There were three of them, just wasting time before their appointments. They had just come back from combat downrange and the unit had suffered some casualties. They were young and barely had any rank. Good-natured and happy, one soldier was ribbing the other about his weight. He said, "You're pretty good at this 'weighting' thing..." It was stupid but it made me smile--my kind of humor. Clearly, it was annoying him. The third chided the other guy and said, "Stop trying to get his goat." Since there were no small, furry creatures with horns around, I suspect his goat was safe. I joined the chat, indicating that this was just "AWT" -- official Army Waiting Training. Finally the guy said, "Just give it up, it doesn't bother me."
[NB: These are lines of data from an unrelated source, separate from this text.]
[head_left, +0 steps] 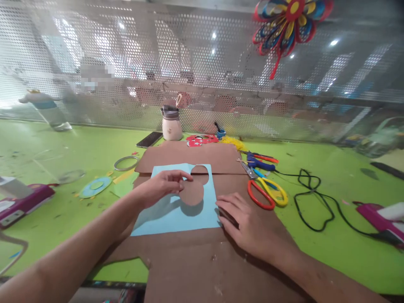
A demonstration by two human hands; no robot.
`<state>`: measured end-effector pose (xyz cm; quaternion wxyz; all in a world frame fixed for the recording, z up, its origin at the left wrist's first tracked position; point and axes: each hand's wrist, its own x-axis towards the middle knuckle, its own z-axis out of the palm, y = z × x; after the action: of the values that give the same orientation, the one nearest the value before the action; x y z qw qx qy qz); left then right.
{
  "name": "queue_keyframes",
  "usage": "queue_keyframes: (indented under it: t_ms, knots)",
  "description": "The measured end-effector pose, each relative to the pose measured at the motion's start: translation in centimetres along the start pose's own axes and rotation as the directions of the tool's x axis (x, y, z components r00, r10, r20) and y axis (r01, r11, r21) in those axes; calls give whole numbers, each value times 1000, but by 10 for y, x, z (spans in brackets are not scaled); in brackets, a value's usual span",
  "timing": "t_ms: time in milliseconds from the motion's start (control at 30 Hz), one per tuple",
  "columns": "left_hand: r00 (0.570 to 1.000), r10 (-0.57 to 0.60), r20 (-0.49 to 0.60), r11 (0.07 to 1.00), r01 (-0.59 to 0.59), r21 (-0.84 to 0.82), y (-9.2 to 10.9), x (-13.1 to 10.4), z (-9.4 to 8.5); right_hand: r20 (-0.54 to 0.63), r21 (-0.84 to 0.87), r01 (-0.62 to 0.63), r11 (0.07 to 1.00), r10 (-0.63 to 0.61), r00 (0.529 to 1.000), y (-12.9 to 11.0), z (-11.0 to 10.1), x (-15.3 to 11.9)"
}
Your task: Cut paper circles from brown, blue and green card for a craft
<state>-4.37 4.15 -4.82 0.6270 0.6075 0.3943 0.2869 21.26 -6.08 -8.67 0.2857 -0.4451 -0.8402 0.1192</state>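
Observation:
My left hand (166, 184) pinches a round brown cardboard disc (192, 194) at its upper left edge. The disc is held just above a light blue sheet of paper (170, 221) and casts a shadow on it. A round piece is cut out of the sheet's upper right corner, where brown shows through. My right hand (241, 216) lies with fingers spread at the sheet's right edge, its fingertips touching or very near the paper. Under the sheet lies a large piece of brown cardboard (189, 261). Beyond my right hand are scissors (263, 193) with red and yellow handles.
A blue glue gun (260, 162) with a looping black cord (315, 229) lies at the right. A bottle (172, 126), a dark phone-like slab (149, 139) and red star-patterned pieces (195, 142) stand along the back. Purple power strips (27, 202) sit at both sides of the green table (104, 143).

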Motion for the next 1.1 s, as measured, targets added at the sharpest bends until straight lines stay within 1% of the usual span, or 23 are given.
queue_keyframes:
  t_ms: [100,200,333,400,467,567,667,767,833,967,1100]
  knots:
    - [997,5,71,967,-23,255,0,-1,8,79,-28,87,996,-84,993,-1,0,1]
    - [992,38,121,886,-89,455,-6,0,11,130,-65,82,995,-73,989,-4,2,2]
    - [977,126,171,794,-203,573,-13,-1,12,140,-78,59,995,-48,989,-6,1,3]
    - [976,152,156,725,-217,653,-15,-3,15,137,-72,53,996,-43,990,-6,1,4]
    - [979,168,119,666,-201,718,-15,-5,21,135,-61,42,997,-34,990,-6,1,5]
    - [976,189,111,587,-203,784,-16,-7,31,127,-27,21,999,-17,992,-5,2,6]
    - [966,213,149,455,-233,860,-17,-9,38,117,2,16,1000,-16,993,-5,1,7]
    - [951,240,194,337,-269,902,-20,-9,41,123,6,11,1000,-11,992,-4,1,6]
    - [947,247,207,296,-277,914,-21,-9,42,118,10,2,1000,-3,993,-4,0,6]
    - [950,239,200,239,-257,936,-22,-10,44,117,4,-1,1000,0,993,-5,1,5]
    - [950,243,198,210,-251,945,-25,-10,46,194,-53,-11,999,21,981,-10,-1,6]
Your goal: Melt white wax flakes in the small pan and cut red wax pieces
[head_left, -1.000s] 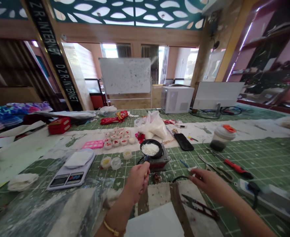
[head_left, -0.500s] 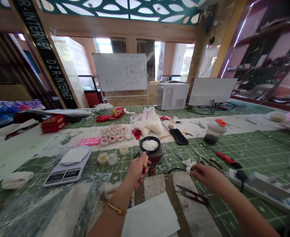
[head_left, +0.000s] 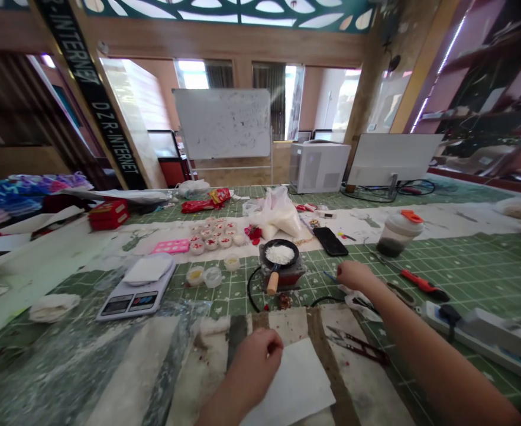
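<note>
My left hand (head_left: 256, 362) hovers over the left edge of the white paper (head_left: 293, 384), its fingers curled; what they hold, if anything, is hidden. My right hand (head_left: 356, 277) is on the green mat near a thin blue stick (head_left: 330, 276) and a crumpled white tissue (head_left: 361, 303), fingers bent down and partly hidden. Between and beyond my hands, a small black pan (head_left: 272, 283) with a wooden handle rests on a square heater (head_left: 292, 277), untouched. White flakes (head_left: 280, 254) fill the pan.
A kitchen scale (head_left: 138, 287) and small filled cups (head_left: 211, 242) lie to the left. Dark red snips (head_left: 362, 346), a phone (head_left: 330, 241), a screwdriver (head_left: 424, 285), a lidded cup (head_left: 397, 234) and a power strip (head_left: 482, 340) lie to the right.
My left hand has let go of the pan handle and moved back toward me, over the paper. My right hand has moved slightly forward, past the tissue. The view has shifted a little.
</note>
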The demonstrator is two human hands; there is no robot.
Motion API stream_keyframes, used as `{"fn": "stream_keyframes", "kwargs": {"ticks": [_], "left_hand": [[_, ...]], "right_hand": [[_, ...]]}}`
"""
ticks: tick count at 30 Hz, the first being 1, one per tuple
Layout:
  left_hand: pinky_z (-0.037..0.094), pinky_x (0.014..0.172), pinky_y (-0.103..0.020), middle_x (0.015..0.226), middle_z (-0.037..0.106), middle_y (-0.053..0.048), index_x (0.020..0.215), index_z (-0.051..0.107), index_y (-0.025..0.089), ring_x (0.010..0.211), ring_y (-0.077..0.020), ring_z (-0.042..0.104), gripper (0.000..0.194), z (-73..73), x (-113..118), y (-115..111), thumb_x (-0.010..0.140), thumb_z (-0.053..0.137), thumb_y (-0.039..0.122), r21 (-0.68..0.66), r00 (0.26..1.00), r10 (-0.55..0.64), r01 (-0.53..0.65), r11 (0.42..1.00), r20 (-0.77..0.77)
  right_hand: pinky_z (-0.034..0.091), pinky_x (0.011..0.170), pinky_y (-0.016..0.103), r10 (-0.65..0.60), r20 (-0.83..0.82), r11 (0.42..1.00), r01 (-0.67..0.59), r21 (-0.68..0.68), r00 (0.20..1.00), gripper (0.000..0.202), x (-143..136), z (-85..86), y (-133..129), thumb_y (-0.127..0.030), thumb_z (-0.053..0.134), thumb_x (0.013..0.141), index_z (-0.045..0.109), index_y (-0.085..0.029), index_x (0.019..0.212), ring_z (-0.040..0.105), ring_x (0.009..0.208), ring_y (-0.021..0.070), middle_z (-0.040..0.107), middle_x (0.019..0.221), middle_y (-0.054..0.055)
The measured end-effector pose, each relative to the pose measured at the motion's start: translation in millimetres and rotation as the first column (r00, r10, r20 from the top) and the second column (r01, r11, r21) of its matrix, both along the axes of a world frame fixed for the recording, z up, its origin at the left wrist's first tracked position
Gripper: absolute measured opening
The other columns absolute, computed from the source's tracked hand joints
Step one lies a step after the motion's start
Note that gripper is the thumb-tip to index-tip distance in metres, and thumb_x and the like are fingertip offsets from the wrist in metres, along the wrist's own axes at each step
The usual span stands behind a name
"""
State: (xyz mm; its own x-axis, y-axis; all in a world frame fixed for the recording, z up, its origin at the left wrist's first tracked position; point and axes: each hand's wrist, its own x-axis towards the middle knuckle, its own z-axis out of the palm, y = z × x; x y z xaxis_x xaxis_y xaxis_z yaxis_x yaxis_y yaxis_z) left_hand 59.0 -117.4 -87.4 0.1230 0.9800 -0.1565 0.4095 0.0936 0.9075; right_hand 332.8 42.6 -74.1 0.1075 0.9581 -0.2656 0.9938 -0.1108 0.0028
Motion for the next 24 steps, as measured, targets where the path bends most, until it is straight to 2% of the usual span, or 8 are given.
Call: {"fn": "stream_keyframes", "kwargs": {"ticks": [2,4,6,11,16,20,22,24], "left_hand": [[0.037,0.075,-0.031,0.079,0.06,-0.004,0.07,0.063,0.019,0.08,-0.0198,0.053,0.019,-1.9,-3,-10,0.061,0.051,0.008,0.069,0.962,-0.057,0.078,0.995,-0.267],[0.037,0.077,-0.035,0.089,0.06,-0.009,0.08,0.065,0.018,0.087,-0.024,0.054,0.027,-5.0,-7,-16,0.062,0.048,0.006,0.084,0.835,-0.087,0.158,0.984,-0.543],[0.039,0.076,-0.037,0.092,0.06,-0.012,0.083,0.064,0.015,0.087,-0.0259,0.055,0.03,-9.2,-10,-17,0.063,0.045,0.004,0.069,0.747,-0.091,0.181,0.981,-0.659],[0.04,0.074,-0.035,0.087,0.06,-0.012,0.075,0.064,0.014,0.084,-0.0238,0.056,0.026,-17.6,-9,-10,0.068,0.041,0.003,0.073,0.778,-0.092,0.174,0.982,-0.622],[0.037,0.081,-0.037,0.089,0.058,-0.012,0.08,0.064,0.013,0.089,-0.024,0.053,0.022,-11.2,-5,-2,0.072,0.043,0.009,0.134,0.875,-0.022,0.098,0.986,-0.484],[0.04,0.074,-0.03,0.083,0.06,-0.007,0.086,0.063,0.014,0.079,-0.0177,0.054,0.018,3.1,-2,2,0.075,0.049,0.019,0.121,0.963,-0.028,0.062,0.991,-0.267],[0.041,0.063,-0.024,0.075,0.059,-0.003,0.088,0.064,0.015,0.069,-0.0133,0.053,0.021,9.7,0,3,0.077,0.05,0.027,0.086,0.986,-0.065,0.079,0.993,-0.151],[0.039,0.056,-0.021,0.069,0.056,0.0,0.092,0.064,0.014,0.062,-0.0105,0.049,0.026,14.8,4,2,0.075,0.055,0.032,0.005,0.992,-0.109,0.109,0.994,0.06]], "right_hand": [[0.047,0.08,0.038,-0.027,0.014,0.999,0.027,-0.029,1.0,0.027,-4,-8.3,9,-0.032,0.051,0.086,0.055,-0.015,0.106,0.057,0.093,0.0174,0.057,0.107,0.006],[0.047,0.08,0.039,-0.053,0.005,0.998,0.053,-0.036,0.999,0.028,-6,-15.3,15,-0.031,0.051,0.086,0.054,-0.015,0.109,0.056,0.094,0.018,0.056,0.109,0.007],[0.048,0.079,0.038,-0.08,-0.027,0.997,0.079,-0.021,0.996,0.028,-6,-19.3,18,-0.031,0.051,0.086,0.054,-0.015,0.108,0.057,0.092,0.0174,0.057,0.108,0.007],[0.043,0.078,0.039,-0.118,-0.216,0.968,0.16,0.191,0.969,0.019,0,-5.4,24,-0.031,0.058,0.079,0.062,-0.014,0.084,0.06,0.082,0.0209,0.064,0.082,0.005],[0.042,0.074,0.037,-0.03,-0.52,0.769,0.352,0.534,0.854,0.036,12,33.9,10,-0.039,0.042,0.082,0.054,-0.011,0.1,0.059,0.088,0.0269,0.063,0.095,0.017],[0.045,0.073,0.028,0.213,-0.713,0.764,0.341,0.548,0.668,0.032,-5,51.0,-39,-0.049,0.046,0.079,0.054,-0.019,0.088,0.06,0.083,0.019,0.066,0.089,0.009],[0.046,0.071,0.029,0.288,-0.912,0.907,0.223,0.358,0.291,0.026,-28,51.6,-71,-0.044,0.062,0.069,0.056,-0.02,0.076,0.06,0.074,0.0182,0.065,0.076,0.005],[0.046,0.068,0.029,0.184,-0.972,0.983,-0.04,0.18,0.145,0.022,-56,49.3,-100,-0.038,0.067,0.069,0.058,-0.019,0.076,0.059,0.07,0.016,0.064,0.071,0.002]]}}
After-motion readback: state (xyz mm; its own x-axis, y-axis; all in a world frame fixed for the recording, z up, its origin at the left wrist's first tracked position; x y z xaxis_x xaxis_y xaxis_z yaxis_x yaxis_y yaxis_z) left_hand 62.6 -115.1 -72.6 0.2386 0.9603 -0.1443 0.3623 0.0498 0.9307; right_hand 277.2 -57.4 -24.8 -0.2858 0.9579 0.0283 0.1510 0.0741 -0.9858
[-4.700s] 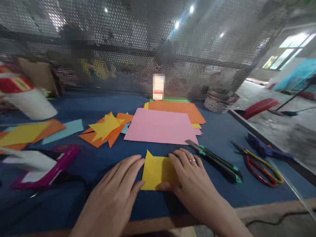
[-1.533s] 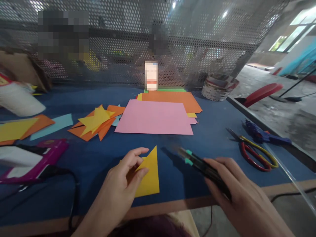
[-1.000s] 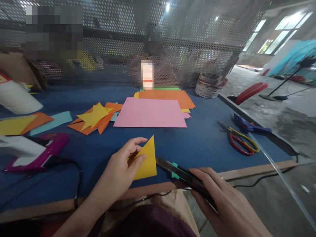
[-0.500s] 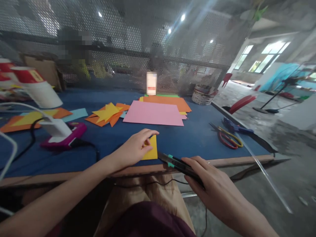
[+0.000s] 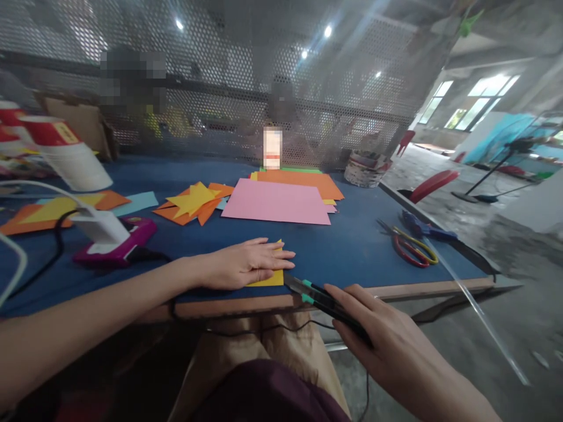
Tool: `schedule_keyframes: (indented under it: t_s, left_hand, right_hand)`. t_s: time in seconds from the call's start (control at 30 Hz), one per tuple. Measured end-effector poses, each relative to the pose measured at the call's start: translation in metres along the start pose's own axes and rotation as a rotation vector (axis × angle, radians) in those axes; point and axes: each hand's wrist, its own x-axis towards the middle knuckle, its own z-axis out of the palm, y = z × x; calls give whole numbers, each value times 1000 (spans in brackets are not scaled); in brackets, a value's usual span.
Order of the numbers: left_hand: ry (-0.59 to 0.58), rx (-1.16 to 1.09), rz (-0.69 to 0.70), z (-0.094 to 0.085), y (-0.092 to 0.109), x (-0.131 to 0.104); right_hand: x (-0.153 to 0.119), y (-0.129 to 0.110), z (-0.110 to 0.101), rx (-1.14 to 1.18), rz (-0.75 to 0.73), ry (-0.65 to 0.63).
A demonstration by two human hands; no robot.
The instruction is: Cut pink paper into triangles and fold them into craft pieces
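Tabletop [image 5: 352, 243] in blue, perforated panel [image 5: 229, 67] behind

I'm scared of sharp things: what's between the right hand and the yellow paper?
In the head view, a cutter: the right hand holds it, blade pointing at the yellow paper under the left hand.

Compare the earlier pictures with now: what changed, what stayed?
The right hand has let go of the yellow paper and picked up the cutter, its blade now by the paper's right edge. The left hand has moved from the paper's left side to lie flat across it. The pink sheet and scissors stayed put.
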Motion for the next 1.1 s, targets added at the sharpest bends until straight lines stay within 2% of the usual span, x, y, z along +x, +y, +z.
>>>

Today marks the first day of Lent, where Christians all over the world remember Christ's cleansing trip to the desert before his death. In recognition, we are supposed to mimic his sacrifice by giving up something pleasurable. For years I have keep this part of my faith alive, not only because of my beliefs, but because I always have a list of vices to surrender. Once again, I give up cigars. I have done this for three successive Lents, only to start again after Easter.
These young men have signed on to make sacrifices. Many with the thoughts of adventure, only to be met with the realities of war. Today, I learned about the men in their platoon that made the ultimate sacrifice in an IED explosion. Although they sign up to protect our freedom, most of them are just chasing the American dream. They don't sign up to die for you or me, they sign up to live. But if dying is asked for, they lay down their lives for us.
When we think about sacrifice, most of us don't do it well. We talk about how hard it is to give up something trifling, like candy or cigars. One woman I work with was bemoaning giving up coffee. Of course, many of us make personal sacrifices for our children, to offer them a better way of life than perhaps we had. But our servicemen sign on to help all of us maintain our personal freedoms. Even though they will never meet you or get anything personal out of it. Rather, the opposite is true. Battered and banged up, they just wear out before their time with physical and emotional injuries. I met with a soldier yesterday who was 30 years old; he looked more than 50, with a long list of combat-related challenges.
I join with those of you that choose to make sacrifices for the next 40 days. But I also join in thanking our servicemen and women for their sacrifices. Without their service, I might not even have the freedom of faith. Lent is a time when we remember the sacrifices made first by the Son to bring us closer to his Father, and now when we remember the brave men and women who sacrifice so much. Today I give it up in applause and prayer for them, for helping me to be free.